Problem to work on - Each of the entries should be retyped precisely as it appears.

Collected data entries
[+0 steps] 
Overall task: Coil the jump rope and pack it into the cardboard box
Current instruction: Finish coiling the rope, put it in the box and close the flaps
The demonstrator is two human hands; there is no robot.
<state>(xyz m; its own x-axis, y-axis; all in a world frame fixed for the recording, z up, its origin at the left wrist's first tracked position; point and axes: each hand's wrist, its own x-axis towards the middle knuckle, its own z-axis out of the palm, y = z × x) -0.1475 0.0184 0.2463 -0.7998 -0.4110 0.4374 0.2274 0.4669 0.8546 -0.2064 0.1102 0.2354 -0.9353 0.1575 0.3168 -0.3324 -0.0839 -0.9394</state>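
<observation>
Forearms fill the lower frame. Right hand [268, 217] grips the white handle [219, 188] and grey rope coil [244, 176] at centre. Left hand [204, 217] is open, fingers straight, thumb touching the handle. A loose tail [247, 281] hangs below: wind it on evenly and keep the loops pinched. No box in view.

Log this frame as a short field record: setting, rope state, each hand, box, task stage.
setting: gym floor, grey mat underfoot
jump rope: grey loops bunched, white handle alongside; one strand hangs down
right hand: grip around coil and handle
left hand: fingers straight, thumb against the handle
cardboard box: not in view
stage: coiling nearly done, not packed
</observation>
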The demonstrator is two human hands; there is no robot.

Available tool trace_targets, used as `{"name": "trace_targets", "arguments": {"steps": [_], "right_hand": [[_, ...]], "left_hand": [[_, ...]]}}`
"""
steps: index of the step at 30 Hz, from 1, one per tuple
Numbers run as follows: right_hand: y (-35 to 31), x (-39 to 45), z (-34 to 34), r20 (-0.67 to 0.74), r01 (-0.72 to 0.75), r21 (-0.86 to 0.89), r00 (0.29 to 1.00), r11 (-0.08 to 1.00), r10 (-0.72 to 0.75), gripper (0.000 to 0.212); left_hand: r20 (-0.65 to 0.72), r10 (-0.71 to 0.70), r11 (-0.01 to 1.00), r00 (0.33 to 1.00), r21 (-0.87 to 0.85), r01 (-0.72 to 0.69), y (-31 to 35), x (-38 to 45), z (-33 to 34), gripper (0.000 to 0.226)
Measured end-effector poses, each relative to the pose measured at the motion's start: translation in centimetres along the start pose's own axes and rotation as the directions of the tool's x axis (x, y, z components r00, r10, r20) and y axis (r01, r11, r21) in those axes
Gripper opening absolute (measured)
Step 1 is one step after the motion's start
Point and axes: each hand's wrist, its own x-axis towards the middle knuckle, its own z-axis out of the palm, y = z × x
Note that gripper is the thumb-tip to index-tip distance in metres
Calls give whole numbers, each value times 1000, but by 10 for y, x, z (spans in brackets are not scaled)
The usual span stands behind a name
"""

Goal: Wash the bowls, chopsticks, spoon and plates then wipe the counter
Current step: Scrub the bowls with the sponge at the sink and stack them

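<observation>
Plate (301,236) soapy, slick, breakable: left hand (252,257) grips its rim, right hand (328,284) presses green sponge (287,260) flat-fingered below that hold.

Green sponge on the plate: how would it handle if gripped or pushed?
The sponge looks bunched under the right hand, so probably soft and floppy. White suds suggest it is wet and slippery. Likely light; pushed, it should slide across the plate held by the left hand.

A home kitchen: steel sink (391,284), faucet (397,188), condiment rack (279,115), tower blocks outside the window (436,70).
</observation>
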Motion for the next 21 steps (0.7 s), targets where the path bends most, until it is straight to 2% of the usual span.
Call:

Exercise output -
[+0 steps] 
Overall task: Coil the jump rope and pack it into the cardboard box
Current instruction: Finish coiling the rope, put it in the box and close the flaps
The demonstrator is two human hands; there is no robot.
<state>(xyz m; its own x-axis, y-axis; all in a world frame fixed for the recording, z up, its origin at the left wrist's first tracked position; point and axes: each hand's wrist, its own x-axis towards the middle knuckle, its own z-axis out of the palm, y = z × x) -0.1475 0.0184 0.2463 -0.7998 -0.4110 0.4374 0.2274 0.4669 0.8546 -0.2064 0.1102 0.2354 -0.9353 0.1575 0.3168 -0.3324 -0.0839 -0.9394</state>
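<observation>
Forearms fill the lower frame. Right hand [268, 217] grips the white handle [219, 188] and grey rope coil [244, 176] at centre. Left hand [204, 217] is open, fingers straight, thumb touching the handle. A loose tail [247, 281] hangs below: wind it on evenly and keep the loops pinched. No box in view.

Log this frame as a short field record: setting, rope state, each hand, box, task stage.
setting: gym floor, grey mat underfoot
jump rope: grey loops bunched, white handle alongside; one strand hangs down
right hand: grip around coil and handle
left hand: fingers straight, thumb against the handle
cardboard box: not in view
stage: coiling nearly done, not packed
</observation>
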The demonstrator is two human hands; there is no robot.

Available tool trace_targets, used as `{"name": "trace_targets", "arguments": {"steps": [_], "right_hand": [[_, ...]], "left_hand": [[_, ...]]}}`
"""
steps: index of the step at 30 Hz, from 1, one per tuple
Numbers run as follows: right_hand: y (-35 to 31), x (-39 to 45), z (-34 to 34), r20 (-0.67 to 0.74), r01 (-0.72 to 0.75), r21 (-0.86 to 0.89), r00 (0.29 to 1.00), r11 (-0.08 to 1.00), r10 (-0.72 to 0.75), gripper (0.000 to 0.212); left_hand: r20 (-0.65 to 0.72), r10 (-0.71 to 0.70), r11 (-0.01 to 1.00), r00 (0.33 to 1.00), r21 (-0.87 to 0.85), r01 (-0.72 to 0.69), y (-31 to 35), x (-38 to 45), z (-33 to 34), gripper (0.000 to 0.226)
Measured end-effector poses, each relative to the pose measured at the motion's start: translation in centimetres along the start pose's own axes and rotation as the directions of the tool's x axis (x, y, z components r00, r10, r20) and y axis (r01, r11, r21) in those axes
Gripper opening absolute (measured)
Step 1 is one step after the motion's start
Point and axes: each hand's wrist, its own x-axis towards the middle knuckle, its own z-axis out of the palm, y = z × x
Note that gripper is the thumb-tip to index-tip distance in metres
Calls give whole numbers, each value times 1000, but by 10 for y, x, z (spans in brackets are not scaled)
The usual span stands behind a name
"""

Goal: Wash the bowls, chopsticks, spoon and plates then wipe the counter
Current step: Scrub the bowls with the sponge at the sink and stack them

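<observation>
Plate (301,236) soapy, slick, breakable: left hand (252,257) grips its rim, right hand (328,284) presses green sponge (287,260) flat-fingered below that hold.

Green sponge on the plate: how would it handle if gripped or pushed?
The sponge looks bunched under the right hand, so probably soft and floppy. White suds suggest it is wet and slippery. Likely light; pushed, it should slide across the plate held by the left hand.

A home kitchen: steel sink (391,284), faucet (397,188), condiment rack (279,115), tower blocks outside the window (436,70).
</observation>
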Motion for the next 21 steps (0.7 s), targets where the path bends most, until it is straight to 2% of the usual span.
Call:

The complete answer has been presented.